Take the listing below and print exactly the lines starting at the line containing "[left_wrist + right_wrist" and ending at the line containing "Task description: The", both ends included, and no others.

> **INPUT DATA**:

==============================

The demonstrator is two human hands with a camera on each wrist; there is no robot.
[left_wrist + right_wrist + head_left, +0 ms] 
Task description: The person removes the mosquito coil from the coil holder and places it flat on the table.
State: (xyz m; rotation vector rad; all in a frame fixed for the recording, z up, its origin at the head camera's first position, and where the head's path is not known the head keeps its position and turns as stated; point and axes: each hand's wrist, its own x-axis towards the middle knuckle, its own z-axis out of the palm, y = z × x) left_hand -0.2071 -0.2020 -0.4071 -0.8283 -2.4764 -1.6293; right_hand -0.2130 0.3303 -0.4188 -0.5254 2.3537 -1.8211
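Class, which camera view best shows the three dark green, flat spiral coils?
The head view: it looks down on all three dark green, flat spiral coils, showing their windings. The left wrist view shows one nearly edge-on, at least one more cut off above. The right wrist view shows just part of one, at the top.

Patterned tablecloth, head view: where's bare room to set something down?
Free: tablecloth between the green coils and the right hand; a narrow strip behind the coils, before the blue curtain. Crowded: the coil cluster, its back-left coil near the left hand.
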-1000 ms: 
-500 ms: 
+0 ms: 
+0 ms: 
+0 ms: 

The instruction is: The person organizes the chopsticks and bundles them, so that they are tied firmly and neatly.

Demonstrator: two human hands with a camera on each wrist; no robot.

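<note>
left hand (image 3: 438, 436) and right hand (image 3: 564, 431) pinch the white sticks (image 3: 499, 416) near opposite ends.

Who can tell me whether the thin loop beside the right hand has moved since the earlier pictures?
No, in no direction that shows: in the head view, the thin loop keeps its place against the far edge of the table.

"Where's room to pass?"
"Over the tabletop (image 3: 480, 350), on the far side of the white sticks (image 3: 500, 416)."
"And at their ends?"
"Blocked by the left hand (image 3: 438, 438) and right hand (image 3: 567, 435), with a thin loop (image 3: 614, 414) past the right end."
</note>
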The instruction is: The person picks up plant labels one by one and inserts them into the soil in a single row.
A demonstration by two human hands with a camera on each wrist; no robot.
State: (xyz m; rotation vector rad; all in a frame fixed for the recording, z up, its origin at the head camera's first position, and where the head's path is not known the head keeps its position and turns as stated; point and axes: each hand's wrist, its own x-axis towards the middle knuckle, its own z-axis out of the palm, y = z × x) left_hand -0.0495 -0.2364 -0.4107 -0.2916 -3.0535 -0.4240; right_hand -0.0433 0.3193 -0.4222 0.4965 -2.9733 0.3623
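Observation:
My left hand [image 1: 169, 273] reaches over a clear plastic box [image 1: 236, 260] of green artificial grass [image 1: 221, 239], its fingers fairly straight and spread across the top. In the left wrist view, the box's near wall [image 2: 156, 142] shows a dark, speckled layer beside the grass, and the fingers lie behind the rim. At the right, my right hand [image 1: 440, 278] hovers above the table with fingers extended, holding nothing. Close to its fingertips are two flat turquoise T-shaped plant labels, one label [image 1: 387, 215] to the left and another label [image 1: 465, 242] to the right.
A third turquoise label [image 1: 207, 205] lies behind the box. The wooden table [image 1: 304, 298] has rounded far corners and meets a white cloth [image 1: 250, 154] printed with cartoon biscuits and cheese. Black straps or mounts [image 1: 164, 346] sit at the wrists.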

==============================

> **SOLUTION TO THIS TASK**:
[left_wrist + right_wrist + head_left, +0 ms] 
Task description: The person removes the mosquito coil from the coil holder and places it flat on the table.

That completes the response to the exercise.